Mr Stow said: "We think it Charles Cross, the first person who found that first body. He was seen crouching over Polly Nichols and he wast trying to cover up some of the wounds.
"He hasn't been the subject of a lot of investigation and has only crept up very vaguely in census records.
"We have found out that he gave a false name to the police. His real name was Charles Latchmere.
"The police at the time were looking for some sort of special individual. But most crimes turn out to be someone quite ordinary.
"He walked past every single murder scene on his way to work. He is the best suspect so far."
Mary Ann "Polly" Nichols was attacked as she walked home from a night walking the Whitechapel Road.
Her throat was slit twice from left to right and her body mutilated.
The body of second Ripper victim, Annie Chapman, was found on September 8 in the back yard of 29 Hanbury Street, Spitalfields. Her abdomen was slashed entirely open, and it was later discovered that the uterus had been removed.
Elizabeth Stride and Catherine Eddowes were killed in the early morning of Sunday 30 September 1888.
Eddowes' body was found in Mitre Square, in the City of London, three-quarters of an hour after Stride's. The throat was severed, and the abdomen was ripped open by a long, deep, jagged wound. The left kidney and the major part of the uterus had been removed.

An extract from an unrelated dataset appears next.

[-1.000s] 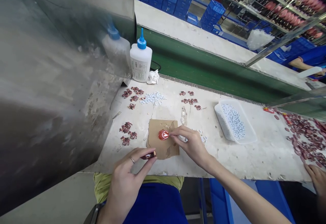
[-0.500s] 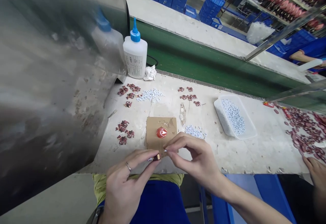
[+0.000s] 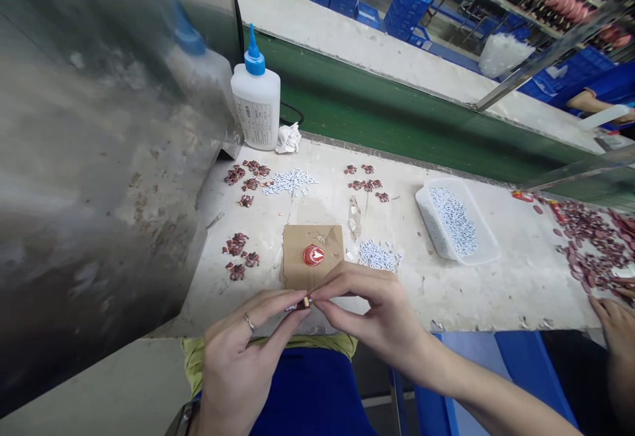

The final victim, Mary Jane Kelly was discovered lying on the bed in the single room where she lived at 13 Miller's Court off Dorset Street, Spitalfields on November 9 1888. The throat had been severed down to the spine, and the abdomen virtually emptied of its organs. Even her heart was missing.
The removal of the organs led the police to suspect he was an educated upper-class man, possibly a doctor or an aristocrat. Suggestions for the culprit included Prince Albert Victor, the grandson of Queen Victoria, and Sir William Gull, the Queen's doctor.
Holmgren and Stow made the claims on the anniversary of the first murder at a re-enactment in Bethnal Green.
Cross died in 1920 and was survived by his wife who eventually passed away on 12 September 1940 in Stratford.